Freedom Mazwi is Researcher at the Sam Moyo African Institute for Agrarian Studies, Harare, Zimbabwe.

Paris Yeros

Paris Yeros is professor of international economics and coordinator of the Postgraduate Program in World Political Economy at the Federal University of ABC (UFABC), São Paulo, Brazil. He has been visiting fellow at universities and institutes in Brazil, South Africa and Zimbabwe. He has published on land and labour relations and the agrarian and national questions in Africa, Latin America and the South.
He is editor of Agrarian South: Journal of Political Economy.

Praveen Jha

Praveen Kumar Jha is Professor of Economics at the Centre for Economic Studies and Planning (CESP) and an adjunct professor at the Centre for Informal Sector and Labour Studies (CISLS), School of Social Sciences, Jawaharlal Nehru University (JNU), Delhi, India.
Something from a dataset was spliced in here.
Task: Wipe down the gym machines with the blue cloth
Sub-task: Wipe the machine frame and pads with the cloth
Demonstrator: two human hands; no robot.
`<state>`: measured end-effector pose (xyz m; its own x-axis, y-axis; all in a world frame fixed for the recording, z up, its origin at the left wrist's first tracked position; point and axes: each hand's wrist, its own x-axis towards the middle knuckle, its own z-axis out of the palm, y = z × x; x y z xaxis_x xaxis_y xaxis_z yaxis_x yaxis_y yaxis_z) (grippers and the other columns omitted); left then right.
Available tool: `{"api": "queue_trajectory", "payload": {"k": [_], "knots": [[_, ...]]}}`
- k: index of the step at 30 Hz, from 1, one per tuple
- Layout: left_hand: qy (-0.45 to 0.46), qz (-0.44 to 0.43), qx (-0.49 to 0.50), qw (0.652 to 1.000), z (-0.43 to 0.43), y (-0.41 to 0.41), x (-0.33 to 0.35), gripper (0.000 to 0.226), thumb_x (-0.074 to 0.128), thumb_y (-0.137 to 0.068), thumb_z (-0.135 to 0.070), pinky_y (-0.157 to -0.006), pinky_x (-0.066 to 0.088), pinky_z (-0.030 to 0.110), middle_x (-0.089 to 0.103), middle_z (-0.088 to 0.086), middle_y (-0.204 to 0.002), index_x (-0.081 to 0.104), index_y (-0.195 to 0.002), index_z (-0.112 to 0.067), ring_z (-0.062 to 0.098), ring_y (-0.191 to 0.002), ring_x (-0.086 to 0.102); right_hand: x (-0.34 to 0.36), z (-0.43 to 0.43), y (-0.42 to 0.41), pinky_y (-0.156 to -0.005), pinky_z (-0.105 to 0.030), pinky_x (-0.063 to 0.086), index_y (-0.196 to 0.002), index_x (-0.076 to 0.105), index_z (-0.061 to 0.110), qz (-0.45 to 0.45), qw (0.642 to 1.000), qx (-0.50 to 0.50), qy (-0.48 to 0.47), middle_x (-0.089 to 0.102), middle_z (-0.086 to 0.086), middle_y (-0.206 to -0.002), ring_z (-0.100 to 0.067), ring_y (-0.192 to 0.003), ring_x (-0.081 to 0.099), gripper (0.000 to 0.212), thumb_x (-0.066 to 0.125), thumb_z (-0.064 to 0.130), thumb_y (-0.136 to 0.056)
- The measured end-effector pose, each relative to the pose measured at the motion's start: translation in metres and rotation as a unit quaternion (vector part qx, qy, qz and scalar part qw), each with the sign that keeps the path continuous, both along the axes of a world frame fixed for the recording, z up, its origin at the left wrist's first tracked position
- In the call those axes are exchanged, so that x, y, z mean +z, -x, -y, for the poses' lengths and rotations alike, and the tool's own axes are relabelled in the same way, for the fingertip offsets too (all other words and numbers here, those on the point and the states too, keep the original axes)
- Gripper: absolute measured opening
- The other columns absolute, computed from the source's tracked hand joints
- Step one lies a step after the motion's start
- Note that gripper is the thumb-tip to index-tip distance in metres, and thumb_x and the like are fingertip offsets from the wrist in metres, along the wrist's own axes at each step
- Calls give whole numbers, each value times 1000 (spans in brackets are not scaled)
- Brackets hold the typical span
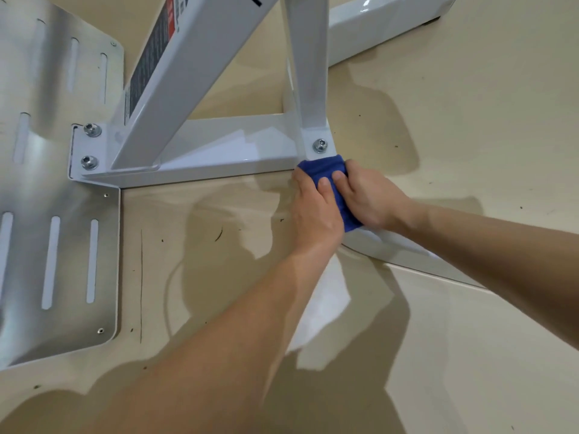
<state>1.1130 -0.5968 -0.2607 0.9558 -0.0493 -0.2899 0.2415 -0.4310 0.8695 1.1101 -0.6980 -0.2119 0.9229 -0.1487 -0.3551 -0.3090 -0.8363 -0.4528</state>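
Your left hand (316, 205) and right hand (369, 195) both clutch the bunched blue cloth (326, 170), pressing it against the white machine frame's (225, 151) bolted corner at the floor (470, 120).

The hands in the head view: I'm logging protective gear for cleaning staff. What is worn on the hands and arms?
Nothing visible. The left hand and right hand are bare, without gloves, rings or a watch, and the left forearm and right forearm show no sleeve.
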Motion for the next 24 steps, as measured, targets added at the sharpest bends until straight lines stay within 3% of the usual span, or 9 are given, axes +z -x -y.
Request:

He has been a visiting fellow at a number of universities and institutions in Germany, China, Switzerland, South Africa and Zimbabwe, and has collaborated in research programmes with UN agencies, including ILO, UNICEF, UNDP and FAO. He has published widely on labour and agrarian relations, the economics of education and public finance. He is editor of Agrarian South: Journal of Political Economy.

Walter Chambati

Walter Chambati is executive director of the Sam Moyo African Institute for Agrarian Studies, Harare, Zimbabwe. He received a BSc (Hons) in agricultural economics from the University of Zimbabwe, a Master’s degree from the University of Witwatersrand, and a PhD from the University of South Africa. He has been Future Agriculture’s Consortium Research Fellow (2011) and visiting scholar at Johns Hopkins University (2018). His research interests include land reform in Zimbabwe, and rural labour relations and agricultural development in Africa. He is associate editor of Agrarian South: Journal of Political Economy.